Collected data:
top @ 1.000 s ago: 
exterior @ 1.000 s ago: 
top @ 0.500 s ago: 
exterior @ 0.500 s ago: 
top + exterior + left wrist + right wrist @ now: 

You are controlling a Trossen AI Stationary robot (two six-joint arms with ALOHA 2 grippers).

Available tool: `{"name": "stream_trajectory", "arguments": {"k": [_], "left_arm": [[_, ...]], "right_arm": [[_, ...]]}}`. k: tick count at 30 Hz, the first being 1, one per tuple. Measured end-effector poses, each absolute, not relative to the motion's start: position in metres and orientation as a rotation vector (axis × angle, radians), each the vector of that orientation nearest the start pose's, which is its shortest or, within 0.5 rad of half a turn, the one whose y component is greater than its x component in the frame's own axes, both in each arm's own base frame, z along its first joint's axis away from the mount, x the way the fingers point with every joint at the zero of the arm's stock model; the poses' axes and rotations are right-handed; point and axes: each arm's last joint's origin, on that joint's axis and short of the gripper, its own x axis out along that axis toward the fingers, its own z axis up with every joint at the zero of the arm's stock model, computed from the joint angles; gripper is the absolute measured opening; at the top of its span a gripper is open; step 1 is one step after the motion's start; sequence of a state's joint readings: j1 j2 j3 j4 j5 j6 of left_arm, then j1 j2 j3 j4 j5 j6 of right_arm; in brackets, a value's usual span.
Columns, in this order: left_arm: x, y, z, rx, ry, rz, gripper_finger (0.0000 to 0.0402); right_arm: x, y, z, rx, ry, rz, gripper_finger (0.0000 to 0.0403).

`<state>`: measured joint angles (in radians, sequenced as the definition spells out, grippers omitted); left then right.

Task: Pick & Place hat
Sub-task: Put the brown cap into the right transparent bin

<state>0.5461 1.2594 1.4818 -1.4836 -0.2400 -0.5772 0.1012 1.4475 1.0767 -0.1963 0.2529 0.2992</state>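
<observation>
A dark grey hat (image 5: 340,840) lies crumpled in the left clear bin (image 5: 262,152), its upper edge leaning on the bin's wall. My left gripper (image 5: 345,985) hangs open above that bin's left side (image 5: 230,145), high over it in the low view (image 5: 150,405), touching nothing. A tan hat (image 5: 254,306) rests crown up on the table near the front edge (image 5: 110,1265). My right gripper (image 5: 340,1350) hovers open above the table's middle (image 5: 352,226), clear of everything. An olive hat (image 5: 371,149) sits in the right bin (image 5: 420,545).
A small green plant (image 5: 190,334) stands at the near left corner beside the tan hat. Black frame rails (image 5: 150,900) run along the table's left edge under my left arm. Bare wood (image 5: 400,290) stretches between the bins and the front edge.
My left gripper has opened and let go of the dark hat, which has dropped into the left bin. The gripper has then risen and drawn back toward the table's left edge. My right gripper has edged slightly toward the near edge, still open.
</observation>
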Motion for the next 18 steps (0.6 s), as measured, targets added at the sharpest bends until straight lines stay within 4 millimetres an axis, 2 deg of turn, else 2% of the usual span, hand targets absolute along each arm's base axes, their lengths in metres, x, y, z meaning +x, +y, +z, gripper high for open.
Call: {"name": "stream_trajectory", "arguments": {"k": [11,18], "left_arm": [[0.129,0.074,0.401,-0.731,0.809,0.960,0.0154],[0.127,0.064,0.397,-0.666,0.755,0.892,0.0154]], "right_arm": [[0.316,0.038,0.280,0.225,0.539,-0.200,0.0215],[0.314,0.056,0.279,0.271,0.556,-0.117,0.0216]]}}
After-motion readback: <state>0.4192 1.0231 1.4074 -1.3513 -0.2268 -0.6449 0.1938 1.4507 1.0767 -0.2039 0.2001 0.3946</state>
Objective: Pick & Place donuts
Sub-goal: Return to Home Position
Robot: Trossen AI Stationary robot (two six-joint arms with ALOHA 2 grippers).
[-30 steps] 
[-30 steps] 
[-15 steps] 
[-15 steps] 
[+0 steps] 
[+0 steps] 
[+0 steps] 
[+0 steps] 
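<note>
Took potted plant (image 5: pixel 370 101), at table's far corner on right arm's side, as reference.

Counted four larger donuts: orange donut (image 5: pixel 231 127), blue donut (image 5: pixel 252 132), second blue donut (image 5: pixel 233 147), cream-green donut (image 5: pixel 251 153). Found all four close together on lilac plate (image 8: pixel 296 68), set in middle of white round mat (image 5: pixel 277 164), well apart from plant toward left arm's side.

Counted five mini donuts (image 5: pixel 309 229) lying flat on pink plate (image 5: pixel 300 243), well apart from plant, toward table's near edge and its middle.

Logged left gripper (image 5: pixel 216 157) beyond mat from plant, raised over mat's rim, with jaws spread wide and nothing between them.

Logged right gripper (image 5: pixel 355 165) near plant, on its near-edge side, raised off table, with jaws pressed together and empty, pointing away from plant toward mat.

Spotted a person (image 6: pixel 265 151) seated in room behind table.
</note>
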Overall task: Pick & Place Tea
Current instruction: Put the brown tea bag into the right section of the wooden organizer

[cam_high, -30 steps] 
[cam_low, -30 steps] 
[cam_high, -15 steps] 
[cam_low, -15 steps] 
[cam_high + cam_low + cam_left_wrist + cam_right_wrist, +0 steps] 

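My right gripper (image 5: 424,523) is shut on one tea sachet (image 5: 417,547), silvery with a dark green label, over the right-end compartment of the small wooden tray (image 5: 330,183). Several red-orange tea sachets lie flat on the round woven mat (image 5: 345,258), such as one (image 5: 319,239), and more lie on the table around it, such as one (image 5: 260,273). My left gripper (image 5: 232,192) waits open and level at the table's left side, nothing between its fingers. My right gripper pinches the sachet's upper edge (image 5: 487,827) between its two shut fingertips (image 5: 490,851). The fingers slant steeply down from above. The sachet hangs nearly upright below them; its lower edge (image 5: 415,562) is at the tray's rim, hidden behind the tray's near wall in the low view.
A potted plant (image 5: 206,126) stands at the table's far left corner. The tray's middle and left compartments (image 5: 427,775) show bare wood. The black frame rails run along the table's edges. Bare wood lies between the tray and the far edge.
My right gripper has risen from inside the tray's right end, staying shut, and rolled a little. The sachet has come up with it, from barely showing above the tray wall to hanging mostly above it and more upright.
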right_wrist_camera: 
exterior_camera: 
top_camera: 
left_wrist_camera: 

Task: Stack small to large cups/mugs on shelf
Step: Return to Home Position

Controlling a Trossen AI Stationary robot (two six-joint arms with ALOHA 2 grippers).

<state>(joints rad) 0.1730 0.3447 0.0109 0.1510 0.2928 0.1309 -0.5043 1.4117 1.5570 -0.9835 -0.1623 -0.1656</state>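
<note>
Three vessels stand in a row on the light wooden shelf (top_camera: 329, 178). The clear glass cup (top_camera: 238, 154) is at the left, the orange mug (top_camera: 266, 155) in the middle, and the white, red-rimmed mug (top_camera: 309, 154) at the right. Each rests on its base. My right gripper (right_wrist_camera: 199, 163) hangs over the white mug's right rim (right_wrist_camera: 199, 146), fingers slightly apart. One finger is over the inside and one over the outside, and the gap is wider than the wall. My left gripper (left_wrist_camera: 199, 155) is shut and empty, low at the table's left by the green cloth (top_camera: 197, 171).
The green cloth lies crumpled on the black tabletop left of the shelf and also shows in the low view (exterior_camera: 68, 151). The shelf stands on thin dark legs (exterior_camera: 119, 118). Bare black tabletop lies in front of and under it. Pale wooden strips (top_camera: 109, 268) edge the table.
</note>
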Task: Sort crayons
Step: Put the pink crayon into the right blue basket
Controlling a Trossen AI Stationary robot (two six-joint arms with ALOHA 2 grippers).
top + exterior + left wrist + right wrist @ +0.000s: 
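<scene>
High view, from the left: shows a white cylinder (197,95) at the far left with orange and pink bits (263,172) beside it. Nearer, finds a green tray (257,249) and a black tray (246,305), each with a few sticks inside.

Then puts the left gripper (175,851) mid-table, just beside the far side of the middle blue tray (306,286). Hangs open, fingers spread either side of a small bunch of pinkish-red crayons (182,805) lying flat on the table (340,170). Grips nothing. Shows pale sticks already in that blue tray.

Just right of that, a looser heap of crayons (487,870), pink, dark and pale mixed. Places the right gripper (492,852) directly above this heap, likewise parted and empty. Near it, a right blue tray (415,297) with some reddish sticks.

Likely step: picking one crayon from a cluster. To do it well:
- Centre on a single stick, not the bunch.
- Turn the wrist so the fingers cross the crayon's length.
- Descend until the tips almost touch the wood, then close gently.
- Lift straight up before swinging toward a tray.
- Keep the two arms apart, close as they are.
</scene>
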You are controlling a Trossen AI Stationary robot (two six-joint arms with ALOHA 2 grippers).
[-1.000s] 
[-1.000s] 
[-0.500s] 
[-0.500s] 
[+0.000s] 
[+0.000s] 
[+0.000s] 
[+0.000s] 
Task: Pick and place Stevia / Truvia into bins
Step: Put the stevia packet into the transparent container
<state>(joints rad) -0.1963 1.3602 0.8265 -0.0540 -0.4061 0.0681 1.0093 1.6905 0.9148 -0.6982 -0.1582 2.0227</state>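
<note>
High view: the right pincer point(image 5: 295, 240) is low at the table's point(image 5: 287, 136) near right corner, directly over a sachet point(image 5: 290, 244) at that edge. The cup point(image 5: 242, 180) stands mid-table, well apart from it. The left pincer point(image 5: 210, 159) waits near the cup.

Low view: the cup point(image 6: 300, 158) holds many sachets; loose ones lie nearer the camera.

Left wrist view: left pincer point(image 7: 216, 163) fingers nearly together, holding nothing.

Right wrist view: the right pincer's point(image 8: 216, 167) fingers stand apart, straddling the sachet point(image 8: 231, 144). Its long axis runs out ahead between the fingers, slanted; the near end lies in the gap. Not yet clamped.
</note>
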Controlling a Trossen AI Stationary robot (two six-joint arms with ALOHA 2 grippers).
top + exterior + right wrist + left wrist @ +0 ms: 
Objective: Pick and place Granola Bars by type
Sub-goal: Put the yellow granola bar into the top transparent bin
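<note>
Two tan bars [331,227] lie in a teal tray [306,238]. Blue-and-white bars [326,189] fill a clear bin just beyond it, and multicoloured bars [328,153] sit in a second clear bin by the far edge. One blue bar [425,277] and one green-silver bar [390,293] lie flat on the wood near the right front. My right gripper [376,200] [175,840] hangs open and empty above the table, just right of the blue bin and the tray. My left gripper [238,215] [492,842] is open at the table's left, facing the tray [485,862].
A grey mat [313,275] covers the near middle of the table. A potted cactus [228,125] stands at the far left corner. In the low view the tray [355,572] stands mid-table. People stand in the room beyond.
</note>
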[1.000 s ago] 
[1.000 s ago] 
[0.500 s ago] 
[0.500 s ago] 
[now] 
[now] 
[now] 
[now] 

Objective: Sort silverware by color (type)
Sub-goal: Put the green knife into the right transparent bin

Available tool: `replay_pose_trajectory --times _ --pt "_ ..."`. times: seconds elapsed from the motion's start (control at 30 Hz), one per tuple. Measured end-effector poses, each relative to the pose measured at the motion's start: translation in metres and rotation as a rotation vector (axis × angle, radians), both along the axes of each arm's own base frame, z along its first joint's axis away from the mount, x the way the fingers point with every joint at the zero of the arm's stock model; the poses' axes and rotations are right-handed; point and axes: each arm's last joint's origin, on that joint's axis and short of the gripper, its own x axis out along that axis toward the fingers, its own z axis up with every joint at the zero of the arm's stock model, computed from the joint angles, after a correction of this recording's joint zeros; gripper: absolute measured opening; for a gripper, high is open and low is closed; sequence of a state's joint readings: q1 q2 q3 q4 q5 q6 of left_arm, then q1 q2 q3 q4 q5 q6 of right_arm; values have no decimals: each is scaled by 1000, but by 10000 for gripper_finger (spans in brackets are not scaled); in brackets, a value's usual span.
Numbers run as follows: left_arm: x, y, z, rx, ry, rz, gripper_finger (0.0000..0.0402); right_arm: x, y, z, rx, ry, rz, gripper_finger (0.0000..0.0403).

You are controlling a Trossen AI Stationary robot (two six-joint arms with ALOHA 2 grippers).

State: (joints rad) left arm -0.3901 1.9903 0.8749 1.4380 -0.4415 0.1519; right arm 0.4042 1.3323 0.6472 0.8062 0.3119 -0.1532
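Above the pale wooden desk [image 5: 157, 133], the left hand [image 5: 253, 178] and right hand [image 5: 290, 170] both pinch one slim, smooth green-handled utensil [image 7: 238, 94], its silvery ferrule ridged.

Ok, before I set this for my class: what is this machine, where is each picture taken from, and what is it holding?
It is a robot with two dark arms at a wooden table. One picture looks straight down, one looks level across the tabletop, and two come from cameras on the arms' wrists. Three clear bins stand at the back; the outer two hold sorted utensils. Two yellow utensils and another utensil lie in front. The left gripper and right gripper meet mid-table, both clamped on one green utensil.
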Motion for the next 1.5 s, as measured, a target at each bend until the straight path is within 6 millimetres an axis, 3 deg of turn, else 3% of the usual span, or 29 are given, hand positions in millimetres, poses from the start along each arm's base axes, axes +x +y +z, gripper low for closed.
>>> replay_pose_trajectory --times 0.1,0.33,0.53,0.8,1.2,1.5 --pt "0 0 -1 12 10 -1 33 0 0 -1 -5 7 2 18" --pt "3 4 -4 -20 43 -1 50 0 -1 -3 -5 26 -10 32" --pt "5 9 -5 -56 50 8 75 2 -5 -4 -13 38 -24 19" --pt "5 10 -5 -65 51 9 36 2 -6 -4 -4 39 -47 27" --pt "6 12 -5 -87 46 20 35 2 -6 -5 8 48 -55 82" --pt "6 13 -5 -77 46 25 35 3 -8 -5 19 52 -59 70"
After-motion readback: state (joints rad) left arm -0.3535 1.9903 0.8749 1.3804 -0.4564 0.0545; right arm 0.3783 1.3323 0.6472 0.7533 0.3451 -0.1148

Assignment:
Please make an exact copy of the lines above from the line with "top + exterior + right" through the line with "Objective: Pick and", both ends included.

Output for this exercise:
top + exterior + right wrist + left wrist @ +0 ms: 
Objective: Pick and place Granola Bars by type

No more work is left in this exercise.